SNOW is falling. Roads are covered in black ice. Lanes are blocked by trucks that could progress no further. Should you still go for McDonald’s drive-thru? 

PRO: shorter queues

When going for drive-thru at 10am on a Monday, the big worry is always: will I have to wait for it? But conditions of heavy snow, meaning closed roads, weather warnings and a much, much higher chance of collisions, will keep lightweights and losers home eating a Rustler’s burger they have to heat up themselves. You’ll be served in minutes.

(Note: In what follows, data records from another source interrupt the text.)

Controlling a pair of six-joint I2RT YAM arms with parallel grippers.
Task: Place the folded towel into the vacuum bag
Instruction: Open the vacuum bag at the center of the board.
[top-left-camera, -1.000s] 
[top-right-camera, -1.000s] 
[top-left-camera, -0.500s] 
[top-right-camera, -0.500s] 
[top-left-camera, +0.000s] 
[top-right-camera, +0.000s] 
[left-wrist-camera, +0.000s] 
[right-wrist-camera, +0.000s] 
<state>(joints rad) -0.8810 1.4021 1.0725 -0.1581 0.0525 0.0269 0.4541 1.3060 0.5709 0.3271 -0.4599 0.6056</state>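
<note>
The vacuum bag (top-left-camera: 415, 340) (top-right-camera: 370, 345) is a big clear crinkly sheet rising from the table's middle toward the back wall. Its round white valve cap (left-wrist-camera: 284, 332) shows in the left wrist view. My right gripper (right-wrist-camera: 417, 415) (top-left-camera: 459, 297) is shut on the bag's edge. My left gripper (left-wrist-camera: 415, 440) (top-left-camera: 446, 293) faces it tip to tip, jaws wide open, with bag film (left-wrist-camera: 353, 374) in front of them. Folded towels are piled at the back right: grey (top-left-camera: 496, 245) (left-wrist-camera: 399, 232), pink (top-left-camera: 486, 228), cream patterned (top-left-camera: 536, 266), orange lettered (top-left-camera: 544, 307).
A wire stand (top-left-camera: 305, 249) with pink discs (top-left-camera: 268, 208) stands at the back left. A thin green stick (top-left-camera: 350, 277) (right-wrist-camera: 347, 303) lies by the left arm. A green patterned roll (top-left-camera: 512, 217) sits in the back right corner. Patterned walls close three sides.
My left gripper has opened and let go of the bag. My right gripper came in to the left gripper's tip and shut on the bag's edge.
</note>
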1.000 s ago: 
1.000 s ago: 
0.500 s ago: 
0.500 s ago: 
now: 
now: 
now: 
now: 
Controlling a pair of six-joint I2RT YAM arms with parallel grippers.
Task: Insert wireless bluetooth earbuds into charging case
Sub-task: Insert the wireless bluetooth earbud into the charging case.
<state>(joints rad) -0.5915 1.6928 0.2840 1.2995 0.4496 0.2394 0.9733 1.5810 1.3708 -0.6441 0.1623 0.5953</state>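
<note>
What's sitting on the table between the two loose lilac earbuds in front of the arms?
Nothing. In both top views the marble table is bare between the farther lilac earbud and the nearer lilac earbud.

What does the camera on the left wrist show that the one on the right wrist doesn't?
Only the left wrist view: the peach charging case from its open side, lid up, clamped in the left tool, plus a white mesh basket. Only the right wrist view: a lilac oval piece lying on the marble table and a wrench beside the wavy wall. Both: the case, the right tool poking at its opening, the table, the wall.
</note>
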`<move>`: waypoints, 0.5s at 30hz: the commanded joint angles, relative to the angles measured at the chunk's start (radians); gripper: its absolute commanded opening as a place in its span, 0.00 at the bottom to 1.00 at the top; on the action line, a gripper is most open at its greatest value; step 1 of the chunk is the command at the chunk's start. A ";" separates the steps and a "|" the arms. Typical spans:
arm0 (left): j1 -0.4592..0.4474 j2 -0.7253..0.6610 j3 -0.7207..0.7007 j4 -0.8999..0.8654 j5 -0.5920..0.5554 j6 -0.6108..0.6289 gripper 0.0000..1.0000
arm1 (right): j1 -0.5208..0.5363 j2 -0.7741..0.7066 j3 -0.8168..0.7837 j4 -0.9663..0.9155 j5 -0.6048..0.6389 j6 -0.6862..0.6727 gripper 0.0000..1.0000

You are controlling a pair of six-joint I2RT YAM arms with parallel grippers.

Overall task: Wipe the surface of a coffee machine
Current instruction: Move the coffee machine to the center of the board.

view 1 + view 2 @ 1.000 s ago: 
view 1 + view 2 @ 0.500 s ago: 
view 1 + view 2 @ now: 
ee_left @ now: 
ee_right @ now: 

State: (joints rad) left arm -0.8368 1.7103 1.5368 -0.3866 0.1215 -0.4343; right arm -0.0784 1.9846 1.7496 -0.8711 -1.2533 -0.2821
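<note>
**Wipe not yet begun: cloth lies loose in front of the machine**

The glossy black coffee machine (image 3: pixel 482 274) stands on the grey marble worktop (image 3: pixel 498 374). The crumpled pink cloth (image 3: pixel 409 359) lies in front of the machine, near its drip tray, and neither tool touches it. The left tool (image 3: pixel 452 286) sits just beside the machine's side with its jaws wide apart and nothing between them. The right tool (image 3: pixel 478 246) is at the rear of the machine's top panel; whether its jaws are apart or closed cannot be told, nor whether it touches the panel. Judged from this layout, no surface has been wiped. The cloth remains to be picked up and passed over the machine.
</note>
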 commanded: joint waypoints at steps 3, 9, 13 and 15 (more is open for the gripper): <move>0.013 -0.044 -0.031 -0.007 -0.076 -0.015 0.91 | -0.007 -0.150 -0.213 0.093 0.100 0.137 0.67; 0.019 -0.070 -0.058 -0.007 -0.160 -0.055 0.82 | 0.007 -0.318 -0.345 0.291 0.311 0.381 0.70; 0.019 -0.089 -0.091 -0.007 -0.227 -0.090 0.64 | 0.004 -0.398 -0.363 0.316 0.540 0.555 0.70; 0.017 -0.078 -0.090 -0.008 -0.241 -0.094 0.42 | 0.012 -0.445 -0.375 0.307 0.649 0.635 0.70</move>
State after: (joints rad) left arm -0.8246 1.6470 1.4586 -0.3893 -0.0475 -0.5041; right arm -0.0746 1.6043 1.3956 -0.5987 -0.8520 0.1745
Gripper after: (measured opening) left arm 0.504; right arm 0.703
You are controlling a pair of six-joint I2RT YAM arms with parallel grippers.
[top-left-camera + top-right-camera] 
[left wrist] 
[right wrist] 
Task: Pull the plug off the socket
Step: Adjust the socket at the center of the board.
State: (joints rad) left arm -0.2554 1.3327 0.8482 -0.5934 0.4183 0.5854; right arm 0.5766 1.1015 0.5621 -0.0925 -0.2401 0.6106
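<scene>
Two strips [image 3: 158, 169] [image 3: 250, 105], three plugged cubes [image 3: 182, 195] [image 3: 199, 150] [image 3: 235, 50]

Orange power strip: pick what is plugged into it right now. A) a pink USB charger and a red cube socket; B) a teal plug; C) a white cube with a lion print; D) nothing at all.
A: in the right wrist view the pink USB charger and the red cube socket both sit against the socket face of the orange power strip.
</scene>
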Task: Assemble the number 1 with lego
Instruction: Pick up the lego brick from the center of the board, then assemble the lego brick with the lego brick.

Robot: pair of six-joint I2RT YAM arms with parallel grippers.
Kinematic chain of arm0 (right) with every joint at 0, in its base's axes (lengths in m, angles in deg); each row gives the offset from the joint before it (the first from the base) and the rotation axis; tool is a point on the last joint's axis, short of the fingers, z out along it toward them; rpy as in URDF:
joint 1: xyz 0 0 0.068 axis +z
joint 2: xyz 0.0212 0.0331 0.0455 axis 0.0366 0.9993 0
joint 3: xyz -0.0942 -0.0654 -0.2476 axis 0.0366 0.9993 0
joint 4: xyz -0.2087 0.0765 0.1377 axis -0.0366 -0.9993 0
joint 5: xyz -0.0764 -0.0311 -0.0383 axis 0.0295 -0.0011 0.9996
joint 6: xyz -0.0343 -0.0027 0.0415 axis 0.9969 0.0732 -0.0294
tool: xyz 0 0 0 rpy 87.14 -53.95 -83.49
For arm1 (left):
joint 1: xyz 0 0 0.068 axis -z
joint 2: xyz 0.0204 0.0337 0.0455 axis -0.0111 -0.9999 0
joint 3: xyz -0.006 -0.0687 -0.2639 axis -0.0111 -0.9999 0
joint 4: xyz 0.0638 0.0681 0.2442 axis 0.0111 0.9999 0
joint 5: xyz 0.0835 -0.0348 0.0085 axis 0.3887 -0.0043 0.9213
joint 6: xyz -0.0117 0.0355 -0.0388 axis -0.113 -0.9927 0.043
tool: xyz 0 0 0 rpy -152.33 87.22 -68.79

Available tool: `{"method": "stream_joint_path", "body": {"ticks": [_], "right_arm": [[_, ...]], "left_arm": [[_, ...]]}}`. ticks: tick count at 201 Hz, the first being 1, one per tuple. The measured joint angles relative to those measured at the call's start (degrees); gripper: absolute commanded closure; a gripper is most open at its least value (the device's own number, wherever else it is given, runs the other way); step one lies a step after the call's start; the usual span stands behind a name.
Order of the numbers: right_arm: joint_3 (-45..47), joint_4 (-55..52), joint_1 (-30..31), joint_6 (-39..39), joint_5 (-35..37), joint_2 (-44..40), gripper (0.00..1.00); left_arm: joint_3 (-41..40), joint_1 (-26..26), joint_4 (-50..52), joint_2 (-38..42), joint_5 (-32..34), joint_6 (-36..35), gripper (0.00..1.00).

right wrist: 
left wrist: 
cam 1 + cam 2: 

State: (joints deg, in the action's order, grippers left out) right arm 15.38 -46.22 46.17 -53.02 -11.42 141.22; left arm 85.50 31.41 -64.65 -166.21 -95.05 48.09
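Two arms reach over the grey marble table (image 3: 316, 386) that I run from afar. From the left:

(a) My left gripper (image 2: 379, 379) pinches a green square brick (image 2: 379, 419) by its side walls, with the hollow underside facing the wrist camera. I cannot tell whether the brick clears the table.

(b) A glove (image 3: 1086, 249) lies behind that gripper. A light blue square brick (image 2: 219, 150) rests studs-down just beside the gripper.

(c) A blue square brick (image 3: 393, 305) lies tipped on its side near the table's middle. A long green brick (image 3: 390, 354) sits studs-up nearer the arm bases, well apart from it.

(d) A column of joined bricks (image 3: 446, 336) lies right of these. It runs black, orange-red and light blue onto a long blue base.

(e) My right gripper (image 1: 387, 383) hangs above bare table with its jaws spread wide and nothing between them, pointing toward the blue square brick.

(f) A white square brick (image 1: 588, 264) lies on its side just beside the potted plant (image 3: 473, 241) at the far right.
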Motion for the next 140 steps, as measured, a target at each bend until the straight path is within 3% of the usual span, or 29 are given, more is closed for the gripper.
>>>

CON: risk of being stranded

Driving in wintery conditions is dangerous. An unexpected patch of ice, the tyres on your Ford Ka that scraped its MOT in November and heavy, uncleared snow could add up to hours spent trapped in your car in sub-zero temperatures after neglecting to don a coat in your fever for a Big Mac Meal. But on the other hand, a Big Mac Meal.

PRO: sense of camaraderie

You were unlucky enough to miss out on the happy days of the Blitz, when bombed-out shops would still sell you 20 Players with a smile, because you were born in 1994. However, that shared sense of battling on through hardship is available at any Maccy Dee’s window near you in current conditions. It will restore your faith in Britain.

CON: car may be written off

Even though your mission is a sacred quest for nuggets, black ice may disregard this and send you spinning off the road into a metal crash barrier. The collision will damage your car beyond repair, costing you thousands, causing you to lose your job and leaving you at the mercy of UberEats. However if this does not happen you will be a hero.

PRO: proving personal indefatigability

By journeying to the golden arches through snow, ice and jack-knifed lorries on the ring road you are not simply securing limp fries and a milkshake that, whatever its flavour, has an aftertaste of banana. You are proving that you are single-minded enough to surmount any obstacles in your way and have a winning anecdote to recount in job interviews.

CON: permanent injury and death

Losing control of your car on ice and travelling at speed towards an immovable object may, in the kind of extreme case the Met Office is always citing, lead to disfigurement, the loss of one or more limbs, and death. Whether you place this above your personal desire for a cheeseburger is up to you. Ah, you’ve picked up your car keys already.